**TASK ITEM**
Only the pictures are to be omitted; everything else in the listing must be reproduced exactly.
-- Opening Marker --
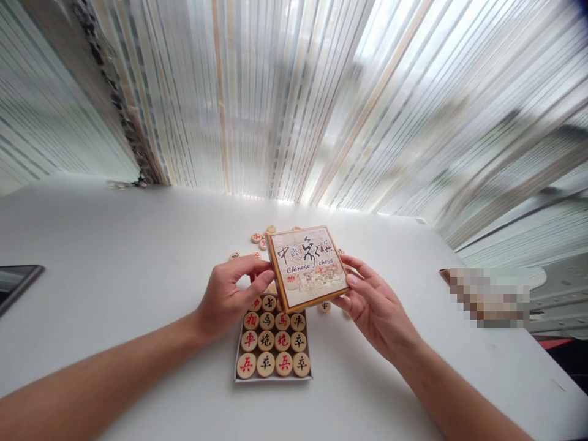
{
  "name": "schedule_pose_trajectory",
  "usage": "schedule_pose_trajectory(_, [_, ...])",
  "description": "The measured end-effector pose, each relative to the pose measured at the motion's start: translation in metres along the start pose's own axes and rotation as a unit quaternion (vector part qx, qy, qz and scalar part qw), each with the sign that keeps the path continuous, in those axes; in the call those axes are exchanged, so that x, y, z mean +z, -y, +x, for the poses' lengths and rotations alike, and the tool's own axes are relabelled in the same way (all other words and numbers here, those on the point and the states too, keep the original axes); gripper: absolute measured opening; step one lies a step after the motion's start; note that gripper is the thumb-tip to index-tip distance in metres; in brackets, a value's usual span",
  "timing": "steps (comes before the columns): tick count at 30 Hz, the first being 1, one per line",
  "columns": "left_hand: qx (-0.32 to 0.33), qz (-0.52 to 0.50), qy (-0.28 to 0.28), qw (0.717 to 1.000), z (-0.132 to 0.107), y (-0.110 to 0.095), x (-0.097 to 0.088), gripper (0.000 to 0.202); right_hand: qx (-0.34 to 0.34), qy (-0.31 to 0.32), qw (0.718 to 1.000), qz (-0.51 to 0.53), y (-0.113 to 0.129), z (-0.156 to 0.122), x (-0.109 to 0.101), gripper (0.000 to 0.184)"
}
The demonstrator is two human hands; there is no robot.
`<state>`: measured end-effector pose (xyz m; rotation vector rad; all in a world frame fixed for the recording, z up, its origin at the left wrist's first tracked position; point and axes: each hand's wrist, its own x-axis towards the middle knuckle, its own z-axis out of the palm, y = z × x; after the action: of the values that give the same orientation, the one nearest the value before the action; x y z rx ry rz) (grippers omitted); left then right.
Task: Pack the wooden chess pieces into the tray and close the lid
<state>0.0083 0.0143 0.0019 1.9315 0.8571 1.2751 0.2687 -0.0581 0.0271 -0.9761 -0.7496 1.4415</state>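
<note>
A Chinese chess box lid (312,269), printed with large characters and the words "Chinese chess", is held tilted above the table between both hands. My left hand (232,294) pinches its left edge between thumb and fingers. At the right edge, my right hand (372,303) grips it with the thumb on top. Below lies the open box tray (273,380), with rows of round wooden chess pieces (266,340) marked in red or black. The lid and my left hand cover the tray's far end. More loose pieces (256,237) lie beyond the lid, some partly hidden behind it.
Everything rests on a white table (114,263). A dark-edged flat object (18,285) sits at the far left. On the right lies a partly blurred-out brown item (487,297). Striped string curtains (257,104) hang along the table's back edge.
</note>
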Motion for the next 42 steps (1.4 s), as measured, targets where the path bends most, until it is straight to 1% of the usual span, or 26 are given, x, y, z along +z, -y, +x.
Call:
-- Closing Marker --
**YOUR RESPONSE**
{
  "name": "schedule_pose_trajectory",
  "usage": "schedule_pose_trajectory(_, [_, ...])",
  "description": "The measured end-effector pose, each relative to the pose measured at the motion's start: translation in metres along the start pose's own axes and rotation as a unit quaternion (vector part qx, qy, qz and scalar part qw), each with the sign that keeps the path continuous, in those axes; in the call those axes are exchanged, so that x, y, z mean +z, -y, +x, for the poses' lengths and rotations alike, and the tool's own axes are relabelled in the same way (all other words and numbers here, those on the point and the states too, keep the original axes); gripper: absolute measured opening; step one lies a step after the motion's start; note that gripper is the thumb-tip to index-tip distance in metres; in brackets, a value's usual span",
  "timing": "steps (comes before the columns): tick count at 30 Hz, the first being 1, one per line",
  "columns": "left_hand: qx (-0.32 to 0.33), qz (-0.52 to 0.50), qy (-0.28 to 0.28), qw (0.717 to 1.000), z (-0.132 to 0.107), y (-0.110 to 0.095), x (-0.097 to 0.088), gripper (0.000 to 0.202); right_hand: qx (-0.34 to 0.34), qy (-0.31 to 0.32), qw (0.718 to 1.000), qz (-0.51 to 0.53), y (-0.113 to 0.129), z (-0.156 to 0.122), x (-0.109 to 0.101), gripper (0.000 to 0.184)"
}
The demonstrator is two human hands; there is no robot.
`<state>`: measured end-effector pose (xyz m; rotation vector rad; all in a world frame fixed for the recording, z up, its origin at the left wrist's first tracked position; point and axes: each hand's wrist, its own x-axis towards the middle knuckle, its own z-axis out of the palm, y = z × x; after the action: of the values that give the same orientation, the one nearest the value before the action; x y z rx ry rz) (grippers omitted); left then right.
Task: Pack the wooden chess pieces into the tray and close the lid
<state>0.0083 0.0143 0.0019 1.9315 0.8571 1.2751 0.2687 -0.0581 0.0271 -0.9761 -0.7496 1.4415</state>
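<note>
A Chinese chess box lid (312,269), printed with large characters and the words "Chinese chess", is held tilted above the table between both hands. My left hand (232,294) pinches its left edge between thumb and fingers. At the right edge, my right hand (372,303) grips it with the thumb on top. Below lies the open box tray (273,380), with rows of round wooden chess pieces (266,340) marked in red or black. The lid and my left hand cover the tray's far end. More loose pieces (256,237) lie beyond the lid, some partly hidden behind it.
Everything rests on a white table (114,263). A dark-edged flat object (18,285) sits at the far left. On the right lies a partly blurred-out brown item (487,297). Striped string curtains (257,104) hang along the table's back edge.
</note>
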Motion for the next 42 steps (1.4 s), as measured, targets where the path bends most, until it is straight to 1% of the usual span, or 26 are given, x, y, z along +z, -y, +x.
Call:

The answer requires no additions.